Amin Taha Architects + GROUPWORK have renovated a 1950s house in London’s Bayswater area, cleverly restoring travertine and cherry panelling using American cherry.
The house is in Caroline Place, a quiet enclave of late 1950s terraces north of Hyde Park and Kensington Gardens. Built with a modern Northern European sensibility of sharp brick lines and crisp mortar joints layered with softer timber detailing, the interior layouts remained firmly rooted in an earlier English Edwardian tradition.
“We were thrilled to be using cherry in this project as it is a much underused wood,” says Amin Taha. “It’s the perfect material for interior projects because it’s smooth, warm and very easy to finish as a luxurious surface.”
The house had a separation of served and servant areas of maids’ rooms, sculleries, coalhouses with a working rear yard. Servants occupied the ground level with owners set out above, across larger, light-filled rooms.

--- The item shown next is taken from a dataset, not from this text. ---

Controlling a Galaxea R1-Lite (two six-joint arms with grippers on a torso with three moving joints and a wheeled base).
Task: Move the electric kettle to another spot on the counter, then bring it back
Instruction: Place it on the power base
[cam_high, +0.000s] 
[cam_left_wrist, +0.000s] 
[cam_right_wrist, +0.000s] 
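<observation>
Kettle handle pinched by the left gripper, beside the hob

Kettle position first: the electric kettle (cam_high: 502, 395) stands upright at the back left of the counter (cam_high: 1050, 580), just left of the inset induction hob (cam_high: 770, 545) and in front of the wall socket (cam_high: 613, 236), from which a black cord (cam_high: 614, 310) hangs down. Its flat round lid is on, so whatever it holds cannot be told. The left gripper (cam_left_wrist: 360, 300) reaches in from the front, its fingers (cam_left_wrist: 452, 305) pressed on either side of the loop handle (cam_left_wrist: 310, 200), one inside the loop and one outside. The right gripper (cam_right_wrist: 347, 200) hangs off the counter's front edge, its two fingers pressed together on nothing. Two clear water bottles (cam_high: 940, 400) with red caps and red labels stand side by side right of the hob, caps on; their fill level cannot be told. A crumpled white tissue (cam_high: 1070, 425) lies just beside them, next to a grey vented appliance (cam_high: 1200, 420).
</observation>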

In the immediate post-war period Bayswater had begun to lose its lustre to that class, so much so that within a decade of being built, its new, younger inhabitants found these social conventions to be out of step with their aspirations. The house was remodelled and cleared out the interior sub-dividing walls and, where possible, the exterior, replacing these with what was felt appropriate at the time.

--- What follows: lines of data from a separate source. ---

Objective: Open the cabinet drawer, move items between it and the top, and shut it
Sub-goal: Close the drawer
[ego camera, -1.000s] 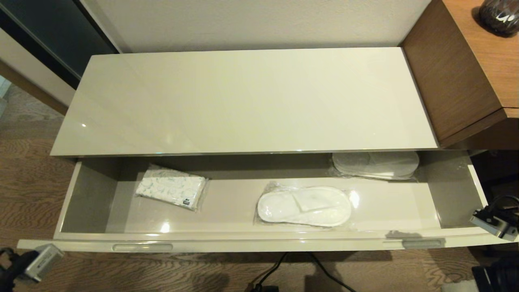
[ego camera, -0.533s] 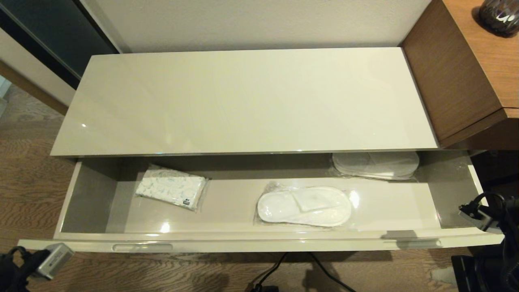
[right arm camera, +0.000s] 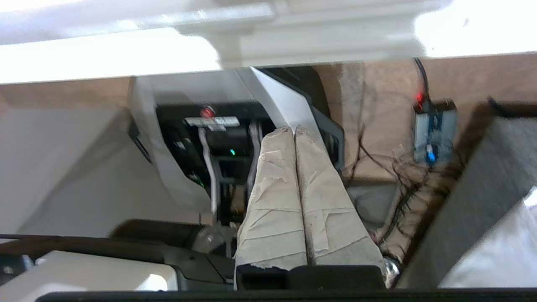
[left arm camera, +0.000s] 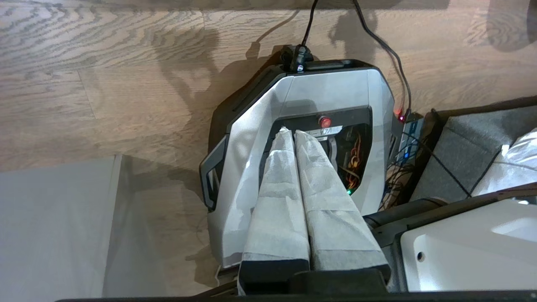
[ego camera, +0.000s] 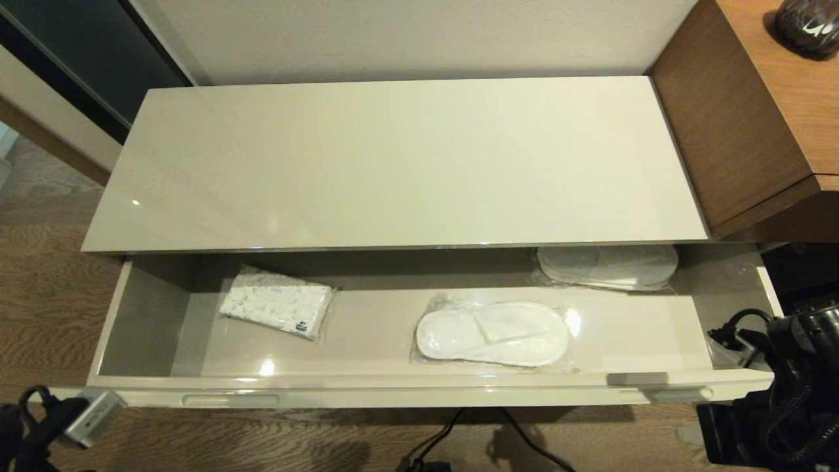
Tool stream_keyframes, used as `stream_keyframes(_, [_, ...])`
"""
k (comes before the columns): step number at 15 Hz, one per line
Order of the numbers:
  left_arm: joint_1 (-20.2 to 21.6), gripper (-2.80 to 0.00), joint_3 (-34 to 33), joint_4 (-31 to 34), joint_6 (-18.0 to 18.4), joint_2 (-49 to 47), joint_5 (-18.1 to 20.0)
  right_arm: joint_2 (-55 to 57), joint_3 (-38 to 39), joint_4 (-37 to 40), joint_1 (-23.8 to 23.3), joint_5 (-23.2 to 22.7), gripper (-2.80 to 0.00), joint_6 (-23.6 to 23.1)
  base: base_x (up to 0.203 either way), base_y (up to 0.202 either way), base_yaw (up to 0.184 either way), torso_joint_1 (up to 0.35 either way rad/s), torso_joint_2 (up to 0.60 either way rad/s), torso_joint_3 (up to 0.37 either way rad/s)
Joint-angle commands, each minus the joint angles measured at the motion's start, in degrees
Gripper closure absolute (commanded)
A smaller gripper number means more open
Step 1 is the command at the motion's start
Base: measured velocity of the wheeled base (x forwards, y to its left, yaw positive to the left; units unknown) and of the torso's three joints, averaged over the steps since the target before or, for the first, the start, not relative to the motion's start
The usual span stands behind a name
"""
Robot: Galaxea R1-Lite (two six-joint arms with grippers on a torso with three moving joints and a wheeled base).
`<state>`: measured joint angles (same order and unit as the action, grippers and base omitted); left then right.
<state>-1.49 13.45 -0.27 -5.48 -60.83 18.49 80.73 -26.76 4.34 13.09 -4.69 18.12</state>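
Note:
The cabinet drawer (ego camera: pixel 419 395) stands pulled out, wide open, below the glossy cream top (ego camera: pixel 400 164), which is bare. One wrapped pair of white slippers (ego camera: pixel 491 333) lies mid-drawer. A second pair (ego camera: pixel 606 265) sits at the back right, half under the top. My left arm (ego camera: pixel 46 426) hangs low outside the drawer's front left corner. Its gripper (left arm camera: pixel 289 131) is shut on nothing and points down at the robot base. My right arm (ego camera: pixel 786 380) is by the drawer's right front corner, its gripper (right arm camera: pixel 295 129) likewise shut and empty.
A white-and-blue patterned packet (ego camera: pixel 276 303) lies in the drawer's left part. The taller brown wood-grain desk (ego camera: pixel 754 118) adjoins the cabinet on the right, with a dark round object (ego camera: pixel 806 26) on it. Black cables (ego camera: pixel 459 432) trail on the wood floor before the drawer.
My right arm has moved left, now overlapping the drawer's right front corner. My left arm has shifted slightly right. The drawer and its contents have not moved.

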Motion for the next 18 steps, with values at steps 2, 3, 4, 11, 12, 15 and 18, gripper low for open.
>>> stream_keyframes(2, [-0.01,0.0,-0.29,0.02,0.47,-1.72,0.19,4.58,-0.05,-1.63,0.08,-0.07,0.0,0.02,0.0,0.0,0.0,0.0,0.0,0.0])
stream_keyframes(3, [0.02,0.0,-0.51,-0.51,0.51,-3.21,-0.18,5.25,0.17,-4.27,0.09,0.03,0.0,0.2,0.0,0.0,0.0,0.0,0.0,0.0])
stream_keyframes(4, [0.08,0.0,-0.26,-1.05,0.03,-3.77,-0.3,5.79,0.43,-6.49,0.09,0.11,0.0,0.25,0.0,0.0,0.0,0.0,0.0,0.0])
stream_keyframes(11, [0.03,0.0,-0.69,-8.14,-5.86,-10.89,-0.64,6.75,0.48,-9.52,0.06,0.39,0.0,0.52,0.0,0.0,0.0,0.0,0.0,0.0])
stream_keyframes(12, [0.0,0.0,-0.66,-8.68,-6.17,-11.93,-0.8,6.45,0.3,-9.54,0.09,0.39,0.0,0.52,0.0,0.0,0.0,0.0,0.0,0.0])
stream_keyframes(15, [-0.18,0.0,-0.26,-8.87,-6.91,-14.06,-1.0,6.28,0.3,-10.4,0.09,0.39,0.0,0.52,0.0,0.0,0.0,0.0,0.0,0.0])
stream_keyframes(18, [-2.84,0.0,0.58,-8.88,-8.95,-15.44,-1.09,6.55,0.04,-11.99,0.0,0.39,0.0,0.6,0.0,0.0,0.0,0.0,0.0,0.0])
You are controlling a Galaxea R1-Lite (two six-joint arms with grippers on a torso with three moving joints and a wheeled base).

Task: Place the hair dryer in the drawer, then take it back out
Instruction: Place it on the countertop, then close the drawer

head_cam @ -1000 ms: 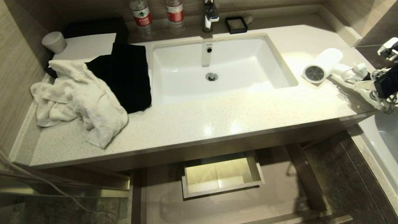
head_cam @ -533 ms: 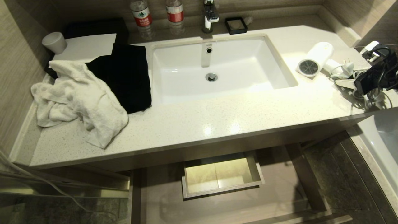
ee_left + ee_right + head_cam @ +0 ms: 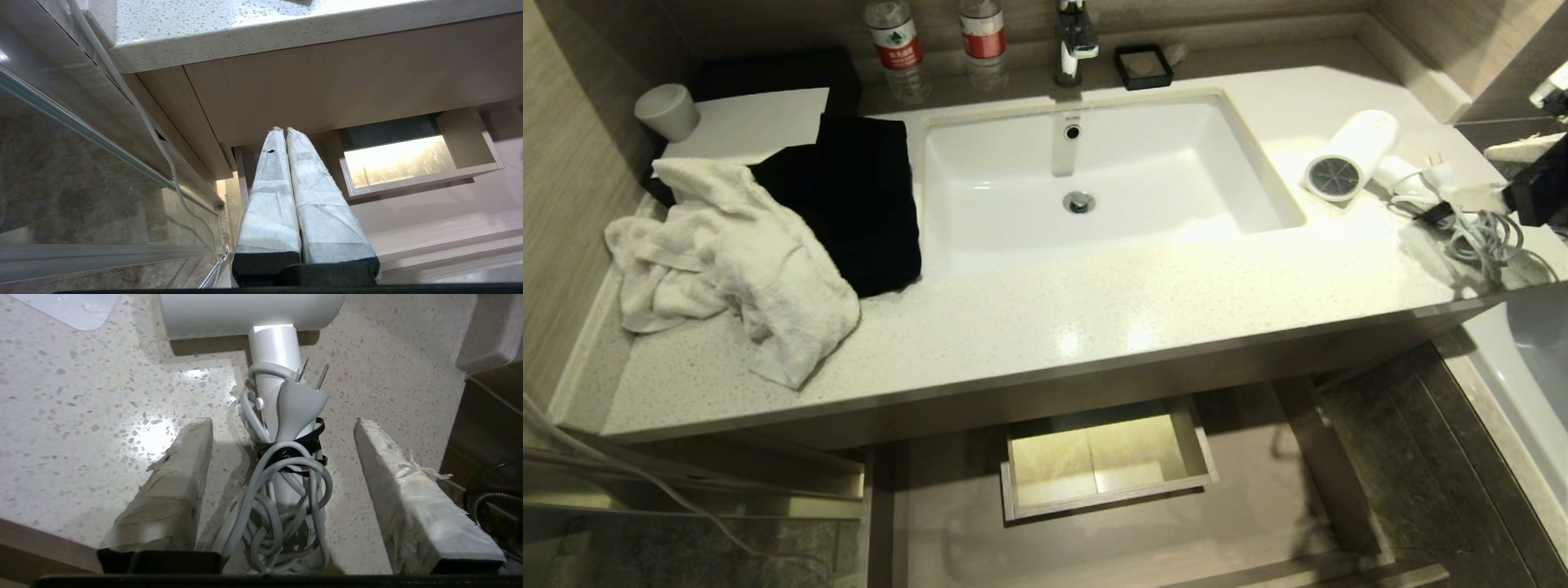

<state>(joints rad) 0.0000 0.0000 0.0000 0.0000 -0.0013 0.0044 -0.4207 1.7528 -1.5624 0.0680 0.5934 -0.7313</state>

Four decades on, the new occupiers, a family of five, retain the aspiration for open-plan living with a desire for tactile material finishes and inevitably to different tastes.
A load bearing cantilevered travertine staircase rises from the basement floor with its underside left as ‘quarry found’ while spiralling and rising to the skylight above. Together these strategies helped structure and define the new occupants’ preferred way of living, leaving enough flexibility for them to grow, change and delight in its details, which is perhaps the longer legacy of the restoration.
Early works revealed remains of original travertine flooring, densely plastered walls behind the 1970s pine boarding and one room lined with dark American cherry timber panelling.
The architects use cherry timber panelled cabinetry to spatially define the areas between rooms.
The first floor can be occupied wholly as a single reception room with a corner study area. Two adjacent full height bookcases can fold out and slide doors to firstly enclose the room then sub-divided it from the study. One of the bookcases, when pivoted, can fold out a guest bed to change the study to a bedroom.
Cabinetry elements are for these purposes all full height with shadow gaps and rebated lighting details to emphasise them as standalone and detached servants. Their purpose and scale are further expanded to provide utility in the form of bathrooms, walk-in wardrobes, and laundry rooms. As they are present with access and knowledge to all areas of the house their discretion is kept within rooms and passages behind secret doors and bookcases.
Acccording to David Venables, European Director at AHEC, “American cherry is one of the world’s fastest growing temperate hardwoods, yet it is still being vastly underutilised. Caroline Place is a superb example of how this sustainable species’ rich reddish-brown colour can add a layer or warmth and sophistication to a project.”